Jesus christ7 Apr 2025 00:08
My dad was a shareholder of SFR for several years until just before the share price collapsed (more luck than judgement, I think)
Anyway, he was always trying to convince me that SFR was bargain, but I never saw it. I didn't rate the balance sheet and I saw it as a risky industry that could always experience a black swan event AND it's a contracts business (something I always avoid).
At 50p, it didn't tempt me, but at 20p, it did... briefly.
I think this could multi-bag in the longer-term (3-5 years), but I think it's very high risk, even at this much lower valuation, for the below reasons:
- Net debt (pre-IFRS 16) has rocketed from around £9m to c.£55m in a matter of months.
- The c.£22m bridge remediation cost DOES NOT include an additional 4 bridges (of which they aren't able to estimate a remedial cost at present, to my knowledge).
- No director buying, aside from options.
- Industry headwinds and margin decline.
- Profit warning on underlying earnings, let alone statutory.
- £4.4m employment tax liability out of nowhere.
- CEO has jumped ship.
- Project cancellations and delays.
- Declining order book.
- c.£2m hit en-route from rising NLW and NI costs.
- Reputation damage. Will this reduce their ability to tender for some contracts? Personally, if I was awarding a high risk contract (e.g. nuclear or a huge suspension bridge), I wouldn't allow SFR to tender... no way in hell would I want that on my head.
- In the interims, they mentioned that there hadn't been any '3rd party recoveries' in relation to the bridge remediation costs... they've flagged the risk, but not quantified it.
- Rising finance costs will surely cause margin deterioration.
Now consider that with all the above risks, they will only have c.£25m-30m headroom at the end of this financial year FY25).
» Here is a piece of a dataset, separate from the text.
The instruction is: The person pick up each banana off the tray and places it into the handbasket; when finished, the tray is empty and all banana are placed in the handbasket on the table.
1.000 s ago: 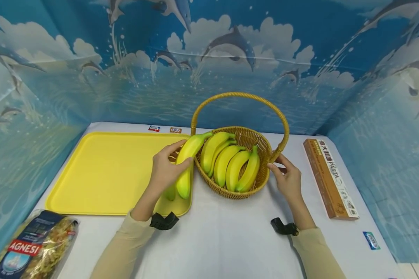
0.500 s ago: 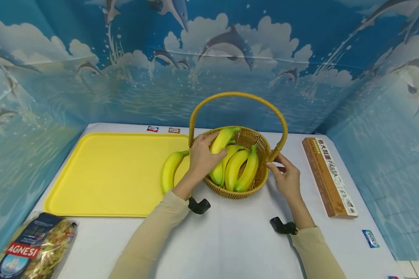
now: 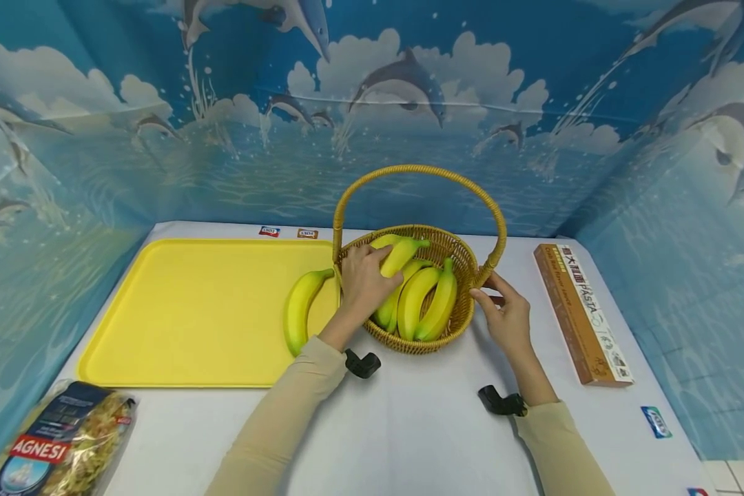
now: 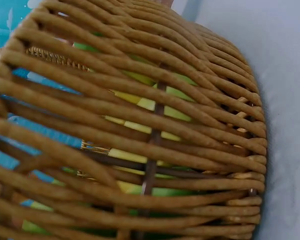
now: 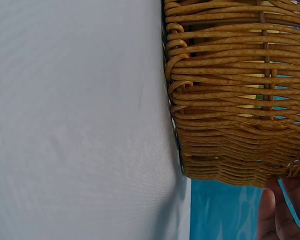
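My left hand (image 3: 367,279) is inside the left part of the wicker basket (image 3: 423,346), with fingers and thumb on either side of a banana (image 3: 403,255). Several more bananas (image 3: 437,306) lie beside it in the basket. At the basket's right side, my right hand (image 3: 510,313) pinches the rim by the foot of the tall handle (image 3: 418,169). Fingers (image 5: 285,215) of that hand show at the lower right of the right wrist view. Woven basket wall (image 4: 140,135) fills most of the left wrist view, hiding the left hand.
One banana (image 3: 299,313) lies at the right end of the yellow tray (image 3: 186,317). A bag of AGNESI pasta (image 3: 62,437) lies front left, and a long pasta box (image 3: 583,313) at right. Small wrapped packets, such as a green one (image 3: 656,421), lie near the edges.
My left hand has carried the banana from above the tray's right end rightward into the basket and lowered it among the others. The right hand has stayed at the rim.
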`<state>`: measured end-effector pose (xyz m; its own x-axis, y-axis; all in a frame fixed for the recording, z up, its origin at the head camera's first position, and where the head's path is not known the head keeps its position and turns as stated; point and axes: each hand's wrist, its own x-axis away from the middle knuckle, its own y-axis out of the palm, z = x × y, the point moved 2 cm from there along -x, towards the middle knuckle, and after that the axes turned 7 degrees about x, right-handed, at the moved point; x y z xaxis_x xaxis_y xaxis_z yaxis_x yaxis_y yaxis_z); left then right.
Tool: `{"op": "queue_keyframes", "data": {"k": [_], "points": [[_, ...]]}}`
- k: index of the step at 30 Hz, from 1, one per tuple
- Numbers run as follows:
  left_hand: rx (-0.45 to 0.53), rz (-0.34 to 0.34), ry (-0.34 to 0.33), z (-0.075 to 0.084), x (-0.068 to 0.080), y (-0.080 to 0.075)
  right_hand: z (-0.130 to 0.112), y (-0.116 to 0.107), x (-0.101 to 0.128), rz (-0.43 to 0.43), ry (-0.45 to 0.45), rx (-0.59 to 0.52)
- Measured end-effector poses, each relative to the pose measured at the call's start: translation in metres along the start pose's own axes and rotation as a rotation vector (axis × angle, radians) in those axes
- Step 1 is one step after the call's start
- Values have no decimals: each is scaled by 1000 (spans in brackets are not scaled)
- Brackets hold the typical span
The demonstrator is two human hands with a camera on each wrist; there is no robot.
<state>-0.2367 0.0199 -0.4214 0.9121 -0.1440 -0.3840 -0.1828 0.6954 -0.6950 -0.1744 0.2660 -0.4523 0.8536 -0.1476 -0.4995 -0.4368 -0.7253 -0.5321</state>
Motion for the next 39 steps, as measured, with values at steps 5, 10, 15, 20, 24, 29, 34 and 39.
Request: {"op": "queue_keyframes", "data": {"k": [5,10,15,20,24,29,34,39], "points": [[-111,-20,23,2,1,1,0,0,0,4,-9,-10],[-155,-22,34,3,2,2,-1,0,0,0,1,-5],[-147,-24,30,2,1,2,0,1,-1,-1,-7,0],[-99,6,56,4,5,-1,1,1,-1,1,-11,4],[-18,48,127,10,20,-9,-5,0,1,7,-14,0],[162,39,145,17,54,-42,-8,2,2,16,-11,-1],[261,113,76,-8,74,-90,-1,3,1,3,-2,-3],[275,203,-113,-59,78,-130,1,1,2,0,15,22]]}}
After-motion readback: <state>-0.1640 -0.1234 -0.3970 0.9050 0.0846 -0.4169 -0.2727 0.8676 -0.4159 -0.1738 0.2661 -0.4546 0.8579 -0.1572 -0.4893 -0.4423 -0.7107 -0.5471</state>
The cost of the remaining bridge remediation could eat into that. There could also be 3rd party recoveries. Furthermore, there could be some additional headwinds and/or another black swan, then before long, they may need to raise funds.
To summarise, it's in an absolute mess imo and while many of you will think that my opinion is disingenuous, I wouldn't be surprised if this falls significantly from here. That said, huge upside potential obviously remains, if they are able to weather this storm. Personally, I think the company will... eventually, but it's far too risky for me at present.
If they do come through the other side and return to £20m-£25m net profit per annum, and gradually pay down the debt, I think it could return to 80p, so I suppose the 60p question is, are these issues temporary?
All just my opinions, so please do your own research, and I genuinely wish all holders the best of luck.